Exercise aim
This exercise calls for copying every line below that holds the word "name".

Data excerpts
□ □ □
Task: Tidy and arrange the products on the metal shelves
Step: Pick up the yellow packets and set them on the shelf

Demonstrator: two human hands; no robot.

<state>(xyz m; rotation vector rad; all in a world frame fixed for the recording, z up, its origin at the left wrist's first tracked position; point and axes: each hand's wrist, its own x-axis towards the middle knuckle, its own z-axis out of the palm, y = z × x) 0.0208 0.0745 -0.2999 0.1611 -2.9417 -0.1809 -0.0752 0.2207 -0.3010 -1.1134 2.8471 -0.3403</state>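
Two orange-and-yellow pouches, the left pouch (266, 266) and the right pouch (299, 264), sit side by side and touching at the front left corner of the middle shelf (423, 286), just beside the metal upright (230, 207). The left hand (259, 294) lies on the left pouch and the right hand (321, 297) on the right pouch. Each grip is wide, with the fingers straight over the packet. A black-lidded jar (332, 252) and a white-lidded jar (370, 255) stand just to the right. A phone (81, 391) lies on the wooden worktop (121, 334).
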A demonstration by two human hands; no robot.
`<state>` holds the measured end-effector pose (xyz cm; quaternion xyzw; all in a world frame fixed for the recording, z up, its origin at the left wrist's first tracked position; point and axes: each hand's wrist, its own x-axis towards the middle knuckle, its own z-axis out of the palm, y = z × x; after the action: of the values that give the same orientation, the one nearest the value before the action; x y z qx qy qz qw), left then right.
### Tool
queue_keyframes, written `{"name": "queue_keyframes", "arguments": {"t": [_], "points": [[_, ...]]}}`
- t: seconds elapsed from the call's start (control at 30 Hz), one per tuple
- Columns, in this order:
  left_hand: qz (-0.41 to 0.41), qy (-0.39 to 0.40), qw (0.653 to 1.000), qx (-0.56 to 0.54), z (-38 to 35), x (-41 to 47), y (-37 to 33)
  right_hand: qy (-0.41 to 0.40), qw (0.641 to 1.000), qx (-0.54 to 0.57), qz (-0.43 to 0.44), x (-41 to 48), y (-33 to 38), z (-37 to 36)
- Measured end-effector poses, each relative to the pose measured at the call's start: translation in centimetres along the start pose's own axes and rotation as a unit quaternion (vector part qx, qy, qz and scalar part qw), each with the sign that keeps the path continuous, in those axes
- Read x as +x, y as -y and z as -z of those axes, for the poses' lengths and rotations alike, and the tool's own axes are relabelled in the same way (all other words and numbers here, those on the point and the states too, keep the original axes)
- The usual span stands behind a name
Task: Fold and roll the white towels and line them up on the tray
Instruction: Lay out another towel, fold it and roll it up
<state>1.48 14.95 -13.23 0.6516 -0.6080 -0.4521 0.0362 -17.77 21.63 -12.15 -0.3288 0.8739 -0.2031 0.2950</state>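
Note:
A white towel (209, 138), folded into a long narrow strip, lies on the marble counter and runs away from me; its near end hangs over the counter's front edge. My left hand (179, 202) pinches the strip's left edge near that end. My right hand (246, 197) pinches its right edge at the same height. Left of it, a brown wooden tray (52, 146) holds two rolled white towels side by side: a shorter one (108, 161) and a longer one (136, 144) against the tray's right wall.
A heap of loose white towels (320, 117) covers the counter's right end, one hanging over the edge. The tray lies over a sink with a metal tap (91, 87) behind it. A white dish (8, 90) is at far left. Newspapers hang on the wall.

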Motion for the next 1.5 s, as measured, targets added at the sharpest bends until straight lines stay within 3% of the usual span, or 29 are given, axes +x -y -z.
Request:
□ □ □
Output below
queue_keyframes, written `{"name": "queue_keyframes", "arguments": {"t": [_], "points": [[_, ...]]}}`
- The usual span stands behind a name

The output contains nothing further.